Each line of the data below that includes the string "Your" must be copied.

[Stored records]
Content starts
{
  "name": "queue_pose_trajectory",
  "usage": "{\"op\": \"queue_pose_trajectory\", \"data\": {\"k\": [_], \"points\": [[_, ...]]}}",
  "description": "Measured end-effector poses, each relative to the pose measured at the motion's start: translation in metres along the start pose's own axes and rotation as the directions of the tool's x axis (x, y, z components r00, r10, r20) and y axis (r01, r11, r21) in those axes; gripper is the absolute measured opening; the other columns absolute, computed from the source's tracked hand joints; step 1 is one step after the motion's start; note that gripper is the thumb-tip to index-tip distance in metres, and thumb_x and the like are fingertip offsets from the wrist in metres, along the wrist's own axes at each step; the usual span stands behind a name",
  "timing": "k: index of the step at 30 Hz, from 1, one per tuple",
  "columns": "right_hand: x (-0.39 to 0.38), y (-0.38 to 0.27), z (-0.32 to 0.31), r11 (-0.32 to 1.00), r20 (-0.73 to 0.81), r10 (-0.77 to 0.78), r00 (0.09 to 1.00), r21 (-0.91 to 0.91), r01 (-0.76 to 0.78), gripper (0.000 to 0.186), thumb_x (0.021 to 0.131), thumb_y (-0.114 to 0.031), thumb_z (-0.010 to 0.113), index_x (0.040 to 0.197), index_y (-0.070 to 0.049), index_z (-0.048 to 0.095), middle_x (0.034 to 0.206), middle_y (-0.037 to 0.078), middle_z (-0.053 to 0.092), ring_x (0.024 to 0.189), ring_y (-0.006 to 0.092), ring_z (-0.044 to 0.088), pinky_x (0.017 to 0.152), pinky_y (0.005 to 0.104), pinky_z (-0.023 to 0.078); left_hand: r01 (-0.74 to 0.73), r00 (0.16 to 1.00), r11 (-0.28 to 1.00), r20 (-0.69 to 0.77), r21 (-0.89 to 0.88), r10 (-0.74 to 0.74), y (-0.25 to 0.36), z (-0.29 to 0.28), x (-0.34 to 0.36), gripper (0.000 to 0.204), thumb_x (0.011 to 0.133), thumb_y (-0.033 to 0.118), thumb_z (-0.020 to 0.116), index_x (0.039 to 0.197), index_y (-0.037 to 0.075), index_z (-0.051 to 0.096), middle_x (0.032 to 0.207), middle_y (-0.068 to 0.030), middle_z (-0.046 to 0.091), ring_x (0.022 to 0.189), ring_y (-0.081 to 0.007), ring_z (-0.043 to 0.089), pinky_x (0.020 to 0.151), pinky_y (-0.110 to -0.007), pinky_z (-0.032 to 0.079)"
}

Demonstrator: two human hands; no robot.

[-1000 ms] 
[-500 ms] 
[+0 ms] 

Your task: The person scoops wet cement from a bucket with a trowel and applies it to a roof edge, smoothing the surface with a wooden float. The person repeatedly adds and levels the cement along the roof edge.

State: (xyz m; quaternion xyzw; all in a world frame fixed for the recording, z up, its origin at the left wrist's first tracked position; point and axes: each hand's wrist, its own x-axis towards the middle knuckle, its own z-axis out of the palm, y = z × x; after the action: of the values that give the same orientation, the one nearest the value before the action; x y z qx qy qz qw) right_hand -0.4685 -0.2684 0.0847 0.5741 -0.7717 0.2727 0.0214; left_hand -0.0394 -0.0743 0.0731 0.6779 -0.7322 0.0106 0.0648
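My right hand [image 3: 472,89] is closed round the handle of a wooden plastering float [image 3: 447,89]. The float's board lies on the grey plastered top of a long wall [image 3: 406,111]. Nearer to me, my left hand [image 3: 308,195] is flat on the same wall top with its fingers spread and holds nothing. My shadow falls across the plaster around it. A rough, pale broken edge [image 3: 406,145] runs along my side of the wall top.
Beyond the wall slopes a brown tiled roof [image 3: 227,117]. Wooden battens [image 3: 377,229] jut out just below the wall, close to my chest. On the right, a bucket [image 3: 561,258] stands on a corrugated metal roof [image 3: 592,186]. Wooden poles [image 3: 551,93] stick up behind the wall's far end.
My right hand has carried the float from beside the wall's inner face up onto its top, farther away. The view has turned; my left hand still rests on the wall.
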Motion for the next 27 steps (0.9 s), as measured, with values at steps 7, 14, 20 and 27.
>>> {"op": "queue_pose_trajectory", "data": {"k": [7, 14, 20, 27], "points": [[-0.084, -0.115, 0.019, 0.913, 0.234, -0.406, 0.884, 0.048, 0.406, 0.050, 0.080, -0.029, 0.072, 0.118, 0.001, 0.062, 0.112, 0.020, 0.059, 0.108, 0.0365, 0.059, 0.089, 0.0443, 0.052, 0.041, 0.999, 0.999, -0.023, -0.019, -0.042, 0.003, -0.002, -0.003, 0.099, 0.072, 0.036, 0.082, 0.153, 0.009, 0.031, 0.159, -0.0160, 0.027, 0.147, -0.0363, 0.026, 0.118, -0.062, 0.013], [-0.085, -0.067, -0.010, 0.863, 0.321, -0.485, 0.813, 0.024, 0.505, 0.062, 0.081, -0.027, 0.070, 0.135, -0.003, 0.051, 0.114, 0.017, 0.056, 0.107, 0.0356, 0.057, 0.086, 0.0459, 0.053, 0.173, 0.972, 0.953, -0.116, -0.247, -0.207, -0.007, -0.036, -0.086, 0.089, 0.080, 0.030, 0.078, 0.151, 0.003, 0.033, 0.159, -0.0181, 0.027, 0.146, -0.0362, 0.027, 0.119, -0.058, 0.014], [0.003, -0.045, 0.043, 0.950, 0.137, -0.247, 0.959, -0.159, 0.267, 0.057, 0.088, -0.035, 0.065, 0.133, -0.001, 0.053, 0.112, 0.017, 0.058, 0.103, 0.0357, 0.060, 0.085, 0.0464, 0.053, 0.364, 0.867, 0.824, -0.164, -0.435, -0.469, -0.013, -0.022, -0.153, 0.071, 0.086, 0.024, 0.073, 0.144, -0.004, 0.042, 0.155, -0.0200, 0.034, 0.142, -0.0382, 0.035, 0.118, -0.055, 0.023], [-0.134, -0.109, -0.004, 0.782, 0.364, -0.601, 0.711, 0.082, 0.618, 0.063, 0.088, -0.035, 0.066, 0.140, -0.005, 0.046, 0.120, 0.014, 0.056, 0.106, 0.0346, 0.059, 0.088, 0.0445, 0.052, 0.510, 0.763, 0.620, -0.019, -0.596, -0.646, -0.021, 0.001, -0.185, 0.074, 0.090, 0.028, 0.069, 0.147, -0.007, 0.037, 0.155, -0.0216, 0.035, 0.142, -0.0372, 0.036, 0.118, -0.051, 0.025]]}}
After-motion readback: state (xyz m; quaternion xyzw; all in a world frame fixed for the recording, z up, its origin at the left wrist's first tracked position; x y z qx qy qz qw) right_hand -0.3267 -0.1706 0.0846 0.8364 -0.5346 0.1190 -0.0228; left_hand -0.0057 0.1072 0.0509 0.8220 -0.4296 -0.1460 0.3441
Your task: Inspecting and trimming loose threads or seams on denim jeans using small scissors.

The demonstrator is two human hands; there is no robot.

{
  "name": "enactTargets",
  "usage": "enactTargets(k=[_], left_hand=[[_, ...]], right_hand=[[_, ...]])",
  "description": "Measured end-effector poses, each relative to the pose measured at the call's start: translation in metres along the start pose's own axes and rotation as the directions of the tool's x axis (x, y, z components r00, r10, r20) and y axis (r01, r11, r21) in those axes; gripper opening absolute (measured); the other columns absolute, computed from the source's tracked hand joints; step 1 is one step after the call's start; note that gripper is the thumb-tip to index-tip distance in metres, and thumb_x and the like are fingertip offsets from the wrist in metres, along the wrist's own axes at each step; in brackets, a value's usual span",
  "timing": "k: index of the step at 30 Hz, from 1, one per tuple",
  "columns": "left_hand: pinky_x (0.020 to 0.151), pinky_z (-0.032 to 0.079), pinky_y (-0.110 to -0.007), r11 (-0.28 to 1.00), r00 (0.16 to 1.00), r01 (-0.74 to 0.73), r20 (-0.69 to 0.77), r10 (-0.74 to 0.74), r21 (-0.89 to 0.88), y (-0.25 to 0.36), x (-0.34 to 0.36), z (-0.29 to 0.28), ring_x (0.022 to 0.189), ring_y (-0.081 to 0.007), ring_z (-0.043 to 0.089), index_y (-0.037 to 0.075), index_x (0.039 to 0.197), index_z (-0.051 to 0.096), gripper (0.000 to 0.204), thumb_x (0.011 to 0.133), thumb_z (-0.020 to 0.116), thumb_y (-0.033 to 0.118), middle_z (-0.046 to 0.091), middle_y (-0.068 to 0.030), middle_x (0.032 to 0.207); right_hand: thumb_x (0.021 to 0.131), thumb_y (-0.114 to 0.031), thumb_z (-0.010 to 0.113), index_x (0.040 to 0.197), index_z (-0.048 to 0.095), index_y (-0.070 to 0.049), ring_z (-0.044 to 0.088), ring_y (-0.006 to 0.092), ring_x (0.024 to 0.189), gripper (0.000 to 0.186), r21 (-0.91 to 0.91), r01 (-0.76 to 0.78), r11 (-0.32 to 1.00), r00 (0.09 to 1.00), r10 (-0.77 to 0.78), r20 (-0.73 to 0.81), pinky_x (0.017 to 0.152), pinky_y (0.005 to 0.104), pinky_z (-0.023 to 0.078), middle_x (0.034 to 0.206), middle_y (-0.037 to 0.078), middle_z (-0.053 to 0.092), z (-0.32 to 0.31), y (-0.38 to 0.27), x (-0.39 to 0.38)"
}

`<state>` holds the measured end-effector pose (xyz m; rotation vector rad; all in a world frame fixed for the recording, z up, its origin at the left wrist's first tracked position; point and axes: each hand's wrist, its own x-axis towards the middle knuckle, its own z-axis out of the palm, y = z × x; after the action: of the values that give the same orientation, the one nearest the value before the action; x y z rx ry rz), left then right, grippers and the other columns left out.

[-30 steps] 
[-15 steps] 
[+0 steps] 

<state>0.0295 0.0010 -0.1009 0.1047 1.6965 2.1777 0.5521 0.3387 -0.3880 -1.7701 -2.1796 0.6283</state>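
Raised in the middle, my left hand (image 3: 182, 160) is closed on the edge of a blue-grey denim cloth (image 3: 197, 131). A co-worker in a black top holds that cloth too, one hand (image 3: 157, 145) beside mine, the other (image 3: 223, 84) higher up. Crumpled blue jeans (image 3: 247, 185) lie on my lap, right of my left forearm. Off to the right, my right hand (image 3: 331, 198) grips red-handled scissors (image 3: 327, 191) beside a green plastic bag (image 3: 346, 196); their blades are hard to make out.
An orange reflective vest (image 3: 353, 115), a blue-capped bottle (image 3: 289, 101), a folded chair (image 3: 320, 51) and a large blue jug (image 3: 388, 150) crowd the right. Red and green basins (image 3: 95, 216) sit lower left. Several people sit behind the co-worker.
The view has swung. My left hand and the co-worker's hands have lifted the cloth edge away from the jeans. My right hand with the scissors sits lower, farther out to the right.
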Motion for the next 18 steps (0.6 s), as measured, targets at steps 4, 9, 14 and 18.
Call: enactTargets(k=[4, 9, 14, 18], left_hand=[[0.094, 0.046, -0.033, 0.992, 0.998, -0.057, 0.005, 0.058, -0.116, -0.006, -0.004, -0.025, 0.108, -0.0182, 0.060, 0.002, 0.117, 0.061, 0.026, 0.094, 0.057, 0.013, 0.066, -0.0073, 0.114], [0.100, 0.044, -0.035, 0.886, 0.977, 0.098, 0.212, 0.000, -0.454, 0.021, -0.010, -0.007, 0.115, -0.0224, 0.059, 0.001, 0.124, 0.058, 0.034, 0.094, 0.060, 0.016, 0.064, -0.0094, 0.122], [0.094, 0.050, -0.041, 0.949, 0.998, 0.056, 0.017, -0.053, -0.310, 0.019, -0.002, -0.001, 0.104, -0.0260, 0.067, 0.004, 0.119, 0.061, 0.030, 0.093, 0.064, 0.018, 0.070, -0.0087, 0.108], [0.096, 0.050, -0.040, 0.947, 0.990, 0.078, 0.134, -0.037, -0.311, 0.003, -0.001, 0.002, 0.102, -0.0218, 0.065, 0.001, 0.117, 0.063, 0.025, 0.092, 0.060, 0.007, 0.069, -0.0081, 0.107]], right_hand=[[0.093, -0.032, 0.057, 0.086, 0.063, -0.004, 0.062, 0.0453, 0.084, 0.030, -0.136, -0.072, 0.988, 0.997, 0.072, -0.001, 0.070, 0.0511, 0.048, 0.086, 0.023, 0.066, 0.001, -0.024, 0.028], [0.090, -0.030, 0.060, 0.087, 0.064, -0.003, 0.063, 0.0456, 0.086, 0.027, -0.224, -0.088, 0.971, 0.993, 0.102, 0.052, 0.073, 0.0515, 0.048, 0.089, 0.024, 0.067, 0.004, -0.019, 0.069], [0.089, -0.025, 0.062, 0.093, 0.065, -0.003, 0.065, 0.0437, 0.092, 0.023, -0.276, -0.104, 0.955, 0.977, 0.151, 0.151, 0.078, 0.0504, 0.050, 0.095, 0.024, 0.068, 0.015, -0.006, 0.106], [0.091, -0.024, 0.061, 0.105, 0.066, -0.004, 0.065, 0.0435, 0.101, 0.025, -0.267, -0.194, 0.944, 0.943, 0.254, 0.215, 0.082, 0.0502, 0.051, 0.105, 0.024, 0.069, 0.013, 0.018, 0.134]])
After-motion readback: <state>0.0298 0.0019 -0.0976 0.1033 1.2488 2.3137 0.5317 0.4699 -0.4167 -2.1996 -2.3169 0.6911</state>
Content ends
## Answer section:
Your task: The person scoops wet cement from a bucket with a trowel and applies it to a roof edge, smoothing the surface with a wooden float. The person repeatedly adds and levels the cement along the roof edge.
Your task: Inspecting and trimming loose threads or seams on denim jeans using small scissors.

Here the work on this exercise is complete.